● Task statement:
All lines from the top of the records below through the line holding "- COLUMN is", and only those, should be printed exactly, minus the pictures.

● Records for processing:
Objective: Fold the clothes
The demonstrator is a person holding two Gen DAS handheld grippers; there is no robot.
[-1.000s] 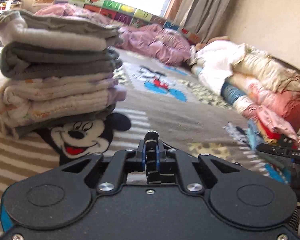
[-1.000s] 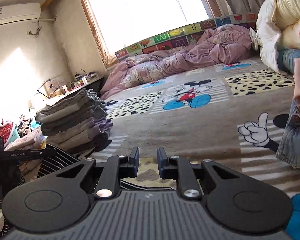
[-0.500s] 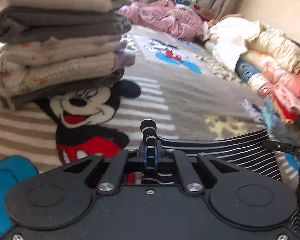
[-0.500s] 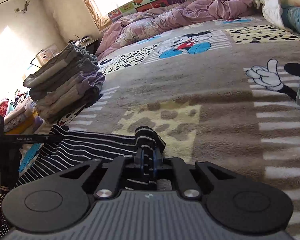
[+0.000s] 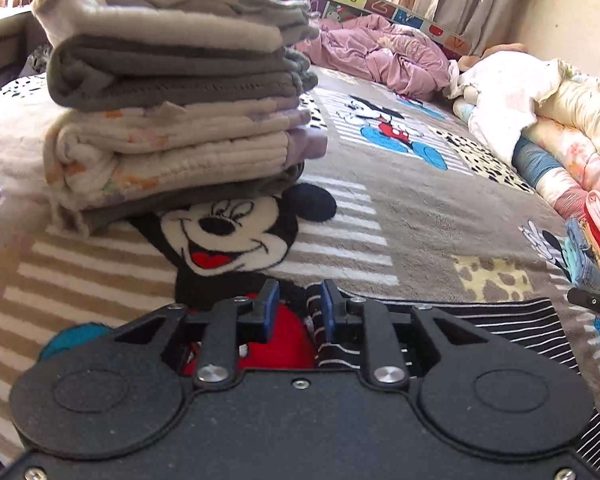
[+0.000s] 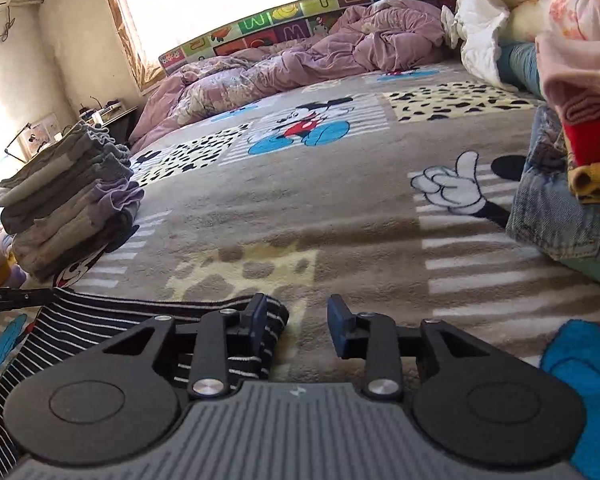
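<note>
Left wrist view showed us our left gripper (image 5: 296,300) with its jaws opening, the striped garment (image 5: 480,320) lying slack against the right finger, no longer pinched. Our right gripper (image 6: 296,316) was opening too; the cloth's end draped by its left finger (image 6: 256,320), released. We saw the garment spread flat on the blanket (image 6: 340,208), near the folded stack (image 5: 172,120).

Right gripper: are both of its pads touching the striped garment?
Apart. In the right wrist view the right gripper is opening; the striped garment lies by the left finger only, and bare blanket shows before the right pad.
</note>
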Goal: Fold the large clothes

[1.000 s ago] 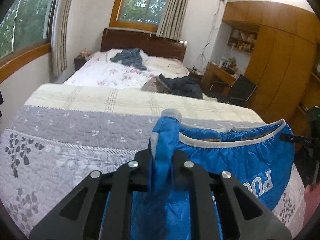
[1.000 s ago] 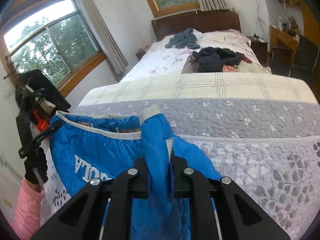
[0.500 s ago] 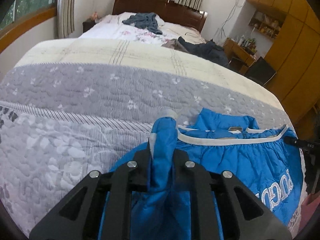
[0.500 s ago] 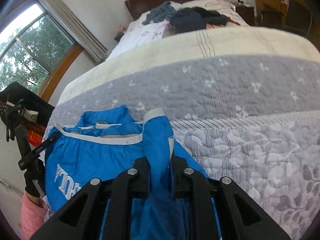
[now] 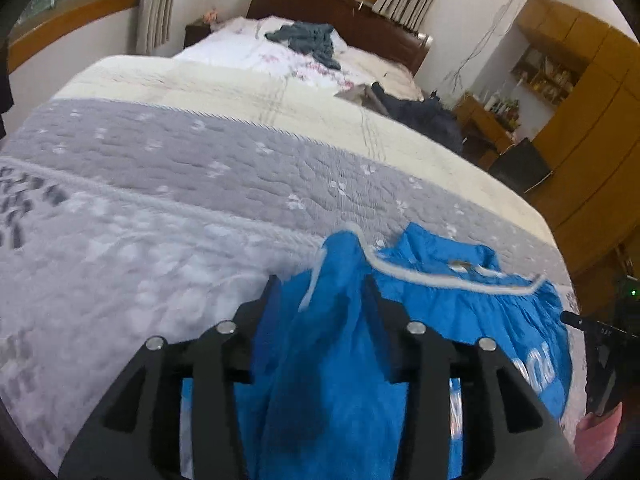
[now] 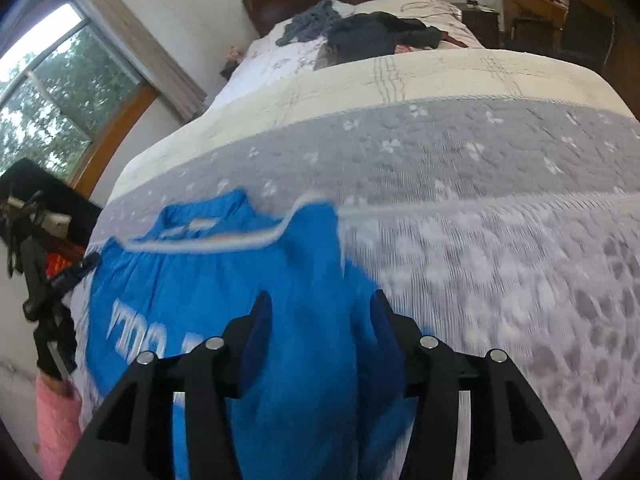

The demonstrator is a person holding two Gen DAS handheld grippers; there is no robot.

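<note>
blue garment | white lettering, seen upside down and partly cut off by folds | left wrist view: blurred letters, roughly "PU" | right wrist view: blurred, roughly "OLA" | no full word readable | no other text legible

A grey and cream quilt covers the near bed. On the far bed, a grey-blue garment and a dark heap of clothes lie apart. Wooden cupboards line one wall, curtained windows the other.
</note>
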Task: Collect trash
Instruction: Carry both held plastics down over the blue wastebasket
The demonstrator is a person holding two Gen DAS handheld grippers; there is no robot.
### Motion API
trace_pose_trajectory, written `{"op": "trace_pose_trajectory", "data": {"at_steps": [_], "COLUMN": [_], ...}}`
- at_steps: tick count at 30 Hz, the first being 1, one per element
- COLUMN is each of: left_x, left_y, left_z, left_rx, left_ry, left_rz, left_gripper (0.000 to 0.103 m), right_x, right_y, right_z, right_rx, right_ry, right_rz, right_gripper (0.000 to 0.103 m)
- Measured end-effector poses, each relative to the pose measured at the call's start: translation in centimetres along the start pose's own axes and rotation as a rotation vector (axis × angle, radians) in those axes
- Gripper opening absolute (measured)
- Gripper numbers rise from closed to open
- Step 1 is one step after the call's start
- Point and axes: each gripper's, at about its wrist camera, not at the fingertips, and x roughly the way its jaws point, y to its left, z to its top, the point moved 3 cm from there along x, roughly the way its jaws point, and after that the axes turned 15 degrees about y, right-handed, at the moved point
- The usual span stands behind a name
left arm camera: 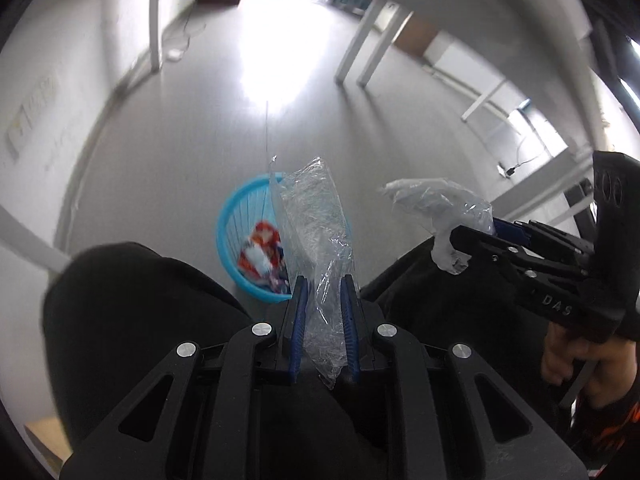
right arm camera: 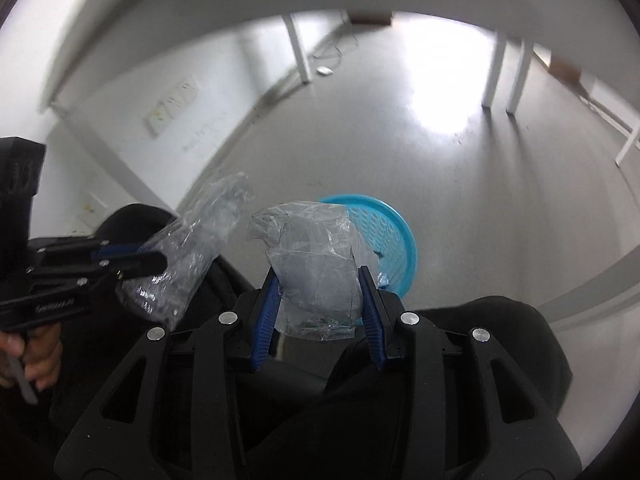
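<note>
Only the left wrist view shows red-and-white trash (left arm camera: 262, 250) in the blue basket (left arm camera: 230, 224) beyond the left gripper (left arm camera: 325, 300), pinching a crumpled clear wrapper (left arm camera: 316, 216); right gripper (right arm camera: 320, 292) pinches a clear plastic sheet (right arm camera: 308, 248), its body reading "DAS".

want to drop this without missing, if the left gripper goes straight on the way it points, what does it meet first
Most likely the blue basket on the floor. The left gripper, shut on a clear plastic wrapper, points down toward it; depth is unclear.

Black hand-held gripper (left arm camera: 324, 300) with blue pads, silver screws.
</note>
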Motion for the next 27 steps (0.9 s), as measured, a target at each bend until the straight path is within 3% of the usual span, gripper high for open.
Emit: {"op": "trace_pose_trajectory", "data": {"at_steps": [2,4,7,20,27], "left_x": [1.4,2.4,4.0,9.1,11.9], "left_y": [0.0,0.0,0.6,3.9,4.0], "left_z": [1.0,1.8,3.2,7.0,9.4], "left_rx": [-0.017,-0.026,-0.02,-0.154,-0.163], "left_ry": [0.033,0.059,0.078,0.213,0.239], "left_rz": [0.029,0.018,0.066,0.004,0.052], "left_gripper": [0.016,0.016,0.016,0.016,0.017], "right_x": [2.4,3.9,5.7,12.4,16.3], "right_y": [-0.3,-0.7,-1.3,-2.4,-3.9], "right_z": [0.8,1.5,2.6,6.5,8.4], "right_rx": [0.007,0.054,0.086,0.131,0.173], "right_ry": [0.046,0.096,0.135,0.252,0.326], "right_rz": [-0.045,0.014,0.029,-0.008,0.007], "right_gripper": [0.036,0.036,0.036,0.036,0.036]}}
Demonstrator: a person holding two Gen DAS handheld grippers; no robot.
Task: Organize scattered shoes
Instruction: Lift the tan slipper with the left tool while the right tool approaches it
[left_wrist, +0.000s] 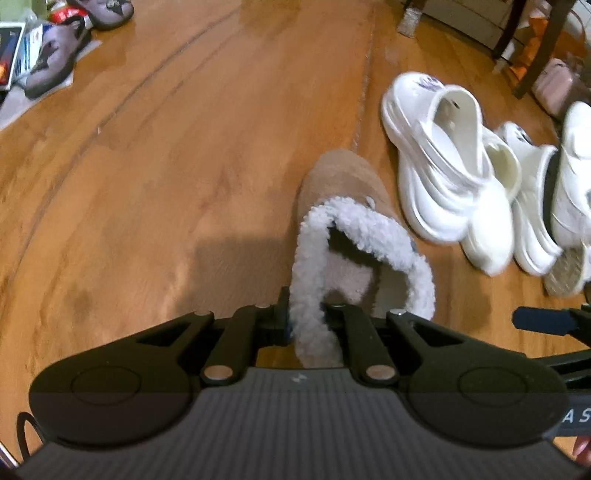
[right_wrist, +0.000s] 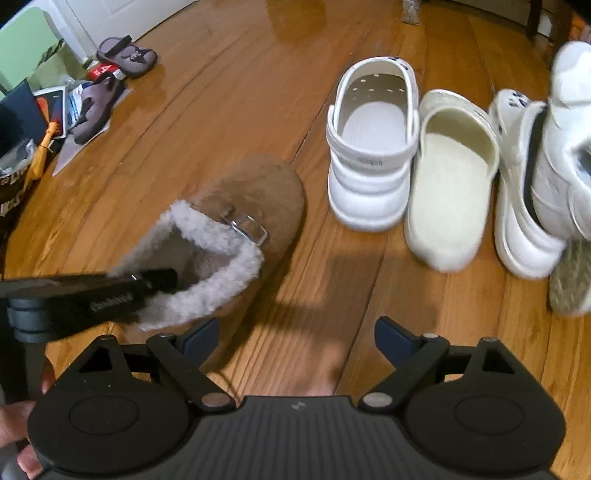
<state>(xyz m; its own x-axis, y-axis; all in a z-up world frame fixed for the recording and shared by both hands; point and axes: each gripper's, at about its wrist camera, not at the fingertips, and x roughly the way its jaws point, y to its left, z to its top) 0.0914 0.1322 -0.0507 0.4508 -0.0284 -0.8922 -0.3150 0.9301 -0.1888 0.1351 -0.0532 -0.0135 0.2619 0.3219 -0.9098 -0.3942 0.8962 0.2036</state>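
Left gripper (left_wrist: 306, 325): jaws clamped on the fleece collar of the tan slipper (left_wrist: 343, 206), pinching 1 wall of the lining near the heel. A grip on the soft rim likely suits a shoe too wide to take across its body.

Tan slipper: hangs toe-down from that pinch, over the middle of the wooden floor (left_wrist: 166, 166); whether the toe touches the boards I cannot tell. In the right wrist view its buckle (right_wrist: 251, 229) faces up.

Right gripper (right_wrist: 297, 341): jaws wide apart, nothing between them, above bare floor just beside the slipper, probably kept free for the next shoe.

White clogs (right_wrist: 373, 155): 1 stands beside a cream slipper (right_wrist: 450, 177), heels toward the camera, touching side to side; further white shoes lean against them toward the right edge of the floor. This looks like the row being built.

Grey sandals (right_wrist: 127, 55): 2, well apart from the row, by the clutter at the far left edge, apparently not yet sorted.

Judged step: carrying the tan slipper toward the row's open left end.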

● Exercise output:
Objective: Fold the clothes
The demonstrator is a person holding two Gen DAS handheld grippers; there is no robot.
[-1.000s] 
[-1.000s] 
[-0.500s] 
[-0.500s] 
[+0.000s] 
[+0.000s] 
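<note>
Left wrist view showed us our left gripper (image 5: 296,300) with its jaws opening, the striped garment (image 5: 480,320) lying slack against the right finger, no longer pinched. Our right gripper (image 6: 296,316) was opening too; the cloth's end draped by its left finger (image 6: 256,320), released. We saw the garment spread flat on the blanket (image 6: 340,208), near the folded stack (image 5: 172,120).

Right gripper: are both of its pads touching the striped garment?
Apart. In the right wrist view the right gripper is opening; the striped garment lies by the left finger only, and bare blanket shows before the right pad.
</note>
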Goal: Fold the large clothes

[1.000 s ago] 
[1.000 s ago] 
[0.500 s ago] 
[0.500 s ago] 
[now] 
[now] 

The demonstrator is a person holding two Gen DAS handheld grippers; there is no robot.

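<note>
blue garment | white lettering, seen upside down and partly cut off by folds | left wrist view: blurred letters, roughly "PU" | right wrist view: blurred, roughly "OLA" | no full word readable | no other text legible

A grey and cream quilt covers the near bed. On the far bed, a grey-blue garment and a dark heap of clothes lie apart. Wooden cupboards line one wall, curtained windows the other.
</note>
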Task: Collect trash
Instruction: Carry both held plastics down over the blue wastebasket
The demonstrator is a person holding two Gen DAS handheld grippers; there is no robot.
### Motion API
trace_pose_trajectory, written `{"op": "trace_pose_trajectory", "data": {"at_steps": [_], "COLUMN": [_], ...}}`
- at_steps: tick count at 30 Hz, the first being 1, one per element
- COLUMN is each of: left_x, left_y, left_z, left_rx, left_ry, left_rz, left_gripper (0.000 to 0.103 m), right_x, right_y, right_z, right_rx, right_ry, right_rz, right_gripper (0.000 to 0.103 m)

There is nothing more to this answer.